Cuma Sûre’sinde bahsedilen “üzerlerine kitaplar yüklenmiş merkepler” olarak görüyorum tahsilli cahilleri…

Öğretmen oğlum Ahmet anlattı,

“Sabah sabah tebessüm ettiren bir hadise yaşadım. Öğrencim sabah yanıma geldi. Adı Ömer, muhabbet ettik, 3’üncü sınıf öğrencisiymiş. Müjdat Gezen tiyatrosuna gidiyormuş.
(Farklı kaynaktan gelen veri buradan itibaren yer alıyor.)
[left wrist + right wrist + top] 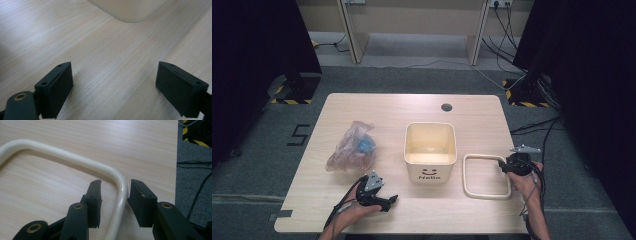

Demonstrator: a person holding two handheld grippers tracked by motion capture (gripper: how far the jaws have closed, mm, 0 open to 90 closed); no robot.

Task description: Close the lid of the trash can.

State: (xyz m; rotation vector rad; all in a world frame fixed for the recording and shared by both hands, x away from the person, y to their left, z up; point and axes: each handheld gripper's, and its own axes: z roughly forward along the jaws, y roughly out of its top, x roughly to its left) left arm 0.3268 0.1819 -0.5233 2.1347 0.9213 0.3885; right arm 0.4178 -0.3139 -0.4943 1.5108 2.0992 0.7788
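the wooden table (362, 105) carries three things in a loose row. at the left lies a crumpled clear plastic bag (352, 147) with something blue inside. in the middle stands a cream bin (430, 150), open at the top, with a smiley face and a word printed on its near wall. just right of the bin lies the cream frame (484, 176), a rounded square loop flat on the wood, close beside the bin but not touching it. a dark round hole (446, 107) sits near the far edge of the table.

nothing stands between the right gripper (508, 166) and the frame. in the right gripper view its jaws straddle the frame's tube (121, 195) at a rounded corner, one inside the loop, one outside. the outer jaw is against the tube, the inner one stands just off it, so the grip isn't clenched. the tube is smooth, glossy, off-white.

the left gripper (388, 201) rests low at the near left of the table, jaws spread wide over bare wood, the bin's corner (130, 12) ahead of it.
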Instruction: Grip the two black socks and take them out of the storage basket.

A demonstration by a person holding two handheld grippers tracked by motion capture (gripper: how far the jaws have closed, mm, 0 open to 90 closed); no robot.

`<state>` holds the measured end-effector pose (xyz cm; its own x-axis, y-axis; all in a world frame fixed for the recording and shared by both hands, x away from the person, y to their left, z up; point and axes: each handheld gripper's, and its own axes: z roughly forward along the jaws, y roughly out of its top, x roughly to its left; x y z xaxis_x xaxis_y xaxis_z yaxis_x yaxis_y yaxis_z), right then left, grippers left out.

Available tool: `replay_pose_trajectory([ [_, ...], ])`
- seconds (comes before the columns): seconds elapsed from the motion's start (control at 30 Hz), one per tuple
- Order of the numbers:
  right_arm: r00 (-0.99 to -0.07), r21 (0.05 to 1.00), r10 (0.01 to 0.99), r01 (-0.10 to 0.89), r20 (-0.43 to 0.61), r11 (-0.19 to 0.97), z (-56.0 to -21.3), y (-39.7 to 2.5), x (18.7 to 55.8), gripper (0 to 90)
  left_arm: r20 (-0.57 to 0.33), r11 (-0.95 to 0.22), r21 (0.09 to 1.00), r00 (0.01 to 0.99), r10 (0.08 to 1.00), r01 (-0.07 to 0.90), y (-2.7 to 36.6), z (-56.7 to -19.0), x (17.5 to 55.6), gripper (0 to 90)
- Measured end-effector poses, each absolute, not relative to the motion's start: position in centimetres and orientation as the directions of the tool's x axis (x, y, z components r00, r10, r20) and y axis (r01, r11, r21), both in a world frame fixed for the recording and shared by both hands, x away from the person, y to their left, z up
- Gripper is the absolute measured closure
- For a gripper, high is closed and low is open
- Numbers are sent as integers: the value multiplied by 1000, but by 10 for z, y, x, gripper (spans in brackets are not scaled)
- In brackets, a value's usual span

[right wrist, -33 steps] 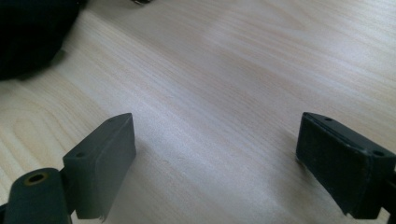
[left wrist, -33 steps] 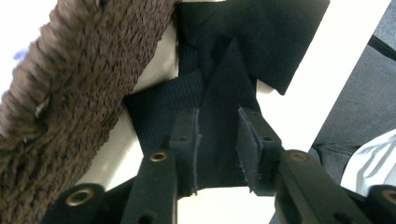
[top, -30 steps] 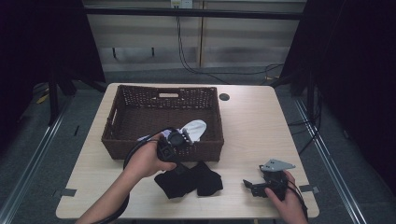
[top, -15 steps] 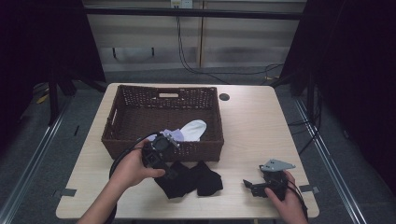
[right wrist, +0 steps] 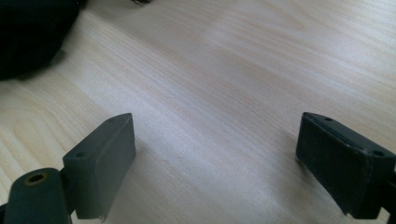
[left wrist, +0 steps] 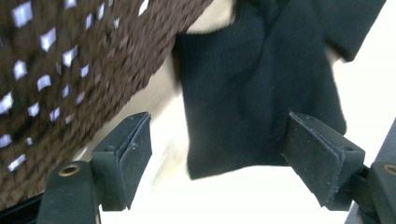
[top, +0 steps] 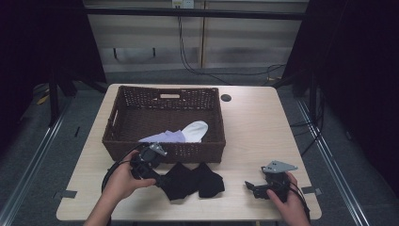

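Note:
A black cloth (top: 193, 181) lies crumpled on the table just in front of a brown wicker basket (top: 164, 151). Inside the basket lie a white sock (top: 195, 129) and a lavender cloth (top: 164, 137). My left gripper (top: 159, 178) sits low at the black cloth's left edge. In the left gripper view it (left wrist: 219, 128) is open, with the black cloth (left wrist: 261, 93) lying between and beyond its jaws and the basket wall (left wrist: 70, 70) at the left. My right gripper (top: 250, 187) rests on the table to the right of the cloth, open (right wrist: 215, 126) over bare wood.
The light wooden table (top: 254, 136) has free room to the right of the basket. A dark round grommet (top: 226, 98) sits near the back edge. The black cloth's edge (right wrist: 28, 32) shows at the upper left of the right gripper view.
My left gripper has come down from the basket's front rim to the table, at the left edge of the black cloth. The right gripper has stayed put.

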<state>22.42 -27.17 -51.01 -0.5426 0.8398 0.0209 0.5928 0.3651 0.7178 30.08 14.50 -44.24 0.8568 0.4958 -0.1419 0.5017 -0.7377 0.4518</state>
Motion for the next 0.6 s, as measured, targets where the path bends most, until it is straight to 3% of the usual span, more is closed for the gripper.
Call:
replay_pose_trajectory([
  [0.3,-542,718,840,593,21,365,-510,-272,224,112,-138,-692,485,829,542,534,168,-471,296,217],
  [0.6,-541,718,841,594,22,364,-510,-272,224,112,-84,-666,555,830,552,499,180,-488,292,173],
])
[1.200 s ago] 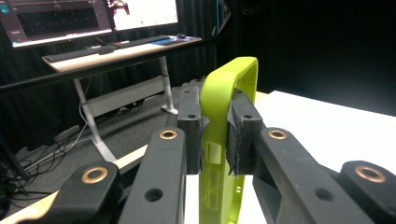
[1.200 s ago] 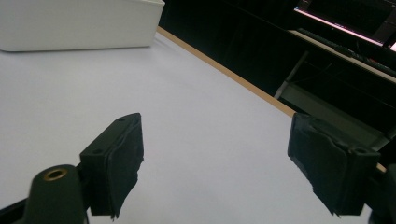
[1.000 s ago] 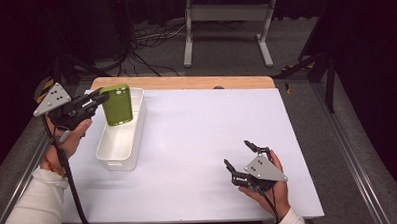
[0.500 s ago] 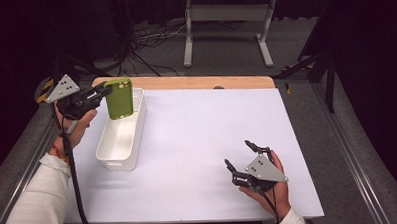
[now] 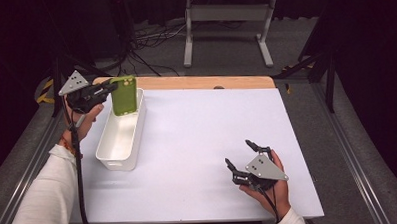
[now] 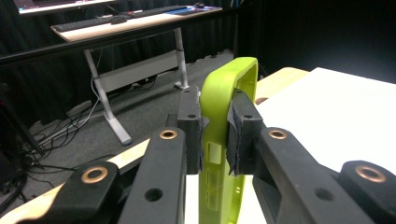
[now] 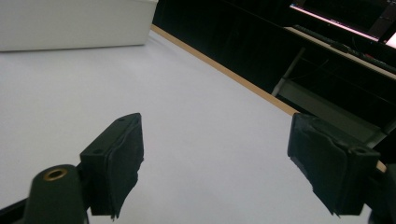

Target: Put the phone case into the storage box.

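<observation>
A dark room is seen around a white table (image 5: pixel 197 142) with a pale wooden strip along its far edge; beyond it, on grey carpet, a metal desk frame (image 5: pixel 226 26) and loose cables are visible. In the left gripper view, a desk with keyboards is made out in the background, and in the right gripper view the lit edge of a monitor (image 7: pixel 345 16) is seen, but nothing on it can be read.

A green phone case (image 5: pixel 124 95) is held upright above the far end of a white rectangular bin (image 5: pixel 108 157), which stands on the left part of the table. The case is gripped at one long edge by the left gripper (image 5: pixel 108 88), whose jaws are clenched on it. In the left gripper view the case (image 6: pixel 219 100) is seen edge-on between the two black pads (image 6: pixel 190 123), with button cut-outs along its side. A camera opening is seen at its upper corner in the high view. No brand, label or writing can be made out on the case, the bin or the grippers.

The right gripper (image 5: pixel 243 155) is held low over the near right part of the table, well apart from the bin. In the right gripper view its jaws are spread wide with nothing between them, above bare white table, and the bin (image 7: pixel 77 23) is seen farther off.
</observation>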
Bana anlatıyor “hocam oradaki öğretmenim bana “öğle yemegine niye çıkmadığımi sordu ben ‘orucluyum’ deyince, “Allah yok inanma” demiş zındık. “Gördüğün şeylere inan” vs diyerek de zehrini akıtmaya devam etmiş, aklını iyice karıştırmaya çalışmış. Çocuk masumiyeti o kadar güzel bir şey ki, onlar adeta melek gibiler. O kirli kalpli zındığın zehirleri hiç işlememiş çocuğa. Üstüne üstlük, “kusura bakmayın bu benim kararim sizi ilgilendirmez” demiş.

Maşallah, “4 yaşından beri oruç tutuyorum” diyor. Rabbim cümlemizi kâfirlerin zindiklarin pis ağızlarından çıkan zehirli sözlerden uzak eylesin. Kalplerimiz nurla dolsun. Malûmdur ki o nur kalbe huzur verir, yüzleri aydınlatır. Kalpler ancak Allah’ı zikrederek mutmain olur.  (Ra’d Sûresi, 28. àyet)  Öğrencimizden bu hikâyeyi dinleyince Zekiye öğretmenin bizim Ömer’e yaptığı aklıma geldi..”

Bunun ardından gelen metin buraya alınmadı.